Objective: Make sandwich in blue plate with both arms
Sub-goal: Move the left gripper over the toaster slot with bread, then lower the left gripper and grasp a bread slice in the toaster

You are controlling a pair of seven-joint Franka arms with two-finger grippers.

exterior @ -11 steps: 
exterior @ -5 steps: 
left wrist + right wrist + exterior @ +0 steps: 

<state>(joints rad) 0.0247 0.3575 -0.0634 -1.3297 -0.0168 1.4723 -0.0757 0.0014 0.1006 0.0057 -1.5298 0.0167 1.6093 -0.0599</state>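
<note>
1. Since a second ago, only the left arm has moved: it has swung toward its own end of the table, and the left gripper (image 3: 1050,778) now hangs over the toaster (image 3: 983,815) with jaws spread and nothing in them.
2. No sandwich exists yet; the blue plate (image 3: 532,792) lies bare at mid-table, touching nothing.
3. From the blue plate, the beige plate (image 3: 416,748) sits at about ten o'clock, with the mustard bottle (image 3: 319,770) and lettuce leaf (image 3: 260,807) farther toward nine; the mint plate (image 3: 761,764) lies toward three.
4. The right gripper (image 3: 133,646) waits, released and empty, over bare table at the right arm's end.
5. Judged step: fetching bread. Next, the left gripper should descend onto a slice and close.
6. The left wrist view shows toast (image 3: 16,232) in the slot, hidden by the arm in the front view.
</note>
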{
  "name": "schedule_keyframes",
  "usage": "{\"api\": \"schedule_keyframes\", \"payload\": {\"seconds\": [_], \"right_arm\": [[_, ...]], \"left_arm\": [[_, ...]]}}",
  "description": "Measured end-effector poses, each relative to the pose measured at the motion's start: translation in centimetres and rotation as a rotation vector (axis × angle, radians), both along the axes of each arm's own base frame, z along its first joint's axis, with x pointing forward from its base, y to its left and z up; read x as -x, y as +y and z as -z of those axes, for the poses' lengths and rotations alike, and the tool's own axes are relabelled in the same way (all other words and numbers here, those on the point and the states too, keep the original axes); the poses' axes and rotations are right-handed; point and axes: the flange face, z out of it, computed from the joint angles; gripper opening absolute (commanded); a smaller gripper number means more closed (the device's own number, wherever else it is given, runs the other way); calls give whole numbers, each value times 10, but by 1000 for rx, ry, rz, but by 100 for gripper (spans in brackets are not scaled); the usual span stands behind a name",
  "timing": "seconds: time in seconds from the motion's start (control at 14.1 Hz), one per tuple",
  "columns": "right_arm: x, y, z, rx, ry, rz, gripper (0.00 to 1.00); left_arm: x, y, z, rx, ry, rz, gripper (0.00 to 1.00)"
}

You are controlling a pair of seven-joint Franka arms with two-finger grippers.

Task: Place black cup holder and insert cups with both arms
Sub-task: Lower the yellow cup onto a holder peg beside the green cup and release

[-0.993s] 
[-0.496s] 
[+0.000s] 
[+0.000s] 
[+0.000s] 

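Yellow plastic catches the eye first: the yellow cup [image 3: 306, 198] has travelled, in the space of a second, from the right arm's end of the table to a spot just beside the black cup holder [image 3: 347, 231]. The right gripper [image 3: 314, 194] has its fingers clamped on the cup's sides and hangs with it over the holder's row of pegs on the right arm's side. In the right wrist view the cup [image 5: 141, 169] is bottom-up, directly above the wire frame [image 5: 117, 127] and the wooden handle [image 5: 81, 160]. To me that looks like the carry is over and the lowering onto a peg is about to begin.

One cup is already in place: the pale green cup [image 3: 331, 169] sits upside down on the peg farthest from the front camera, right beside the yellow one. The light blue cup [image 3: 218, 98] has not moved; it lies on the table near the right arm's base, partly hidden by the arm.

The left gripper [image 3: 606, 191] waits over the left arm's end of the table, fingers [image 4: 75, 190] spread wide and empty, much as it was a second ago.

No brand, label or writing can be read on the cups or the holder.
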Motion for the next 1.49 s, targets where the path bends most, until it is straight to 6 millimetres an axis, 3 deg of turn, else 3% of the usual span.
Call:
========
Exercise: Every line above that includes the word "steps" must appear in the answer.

Result for this exercise:
exterior @ -11 steps: 
exterior @ -5 steps: 
left wrist + right wrist + exterior @ +0 steps: 

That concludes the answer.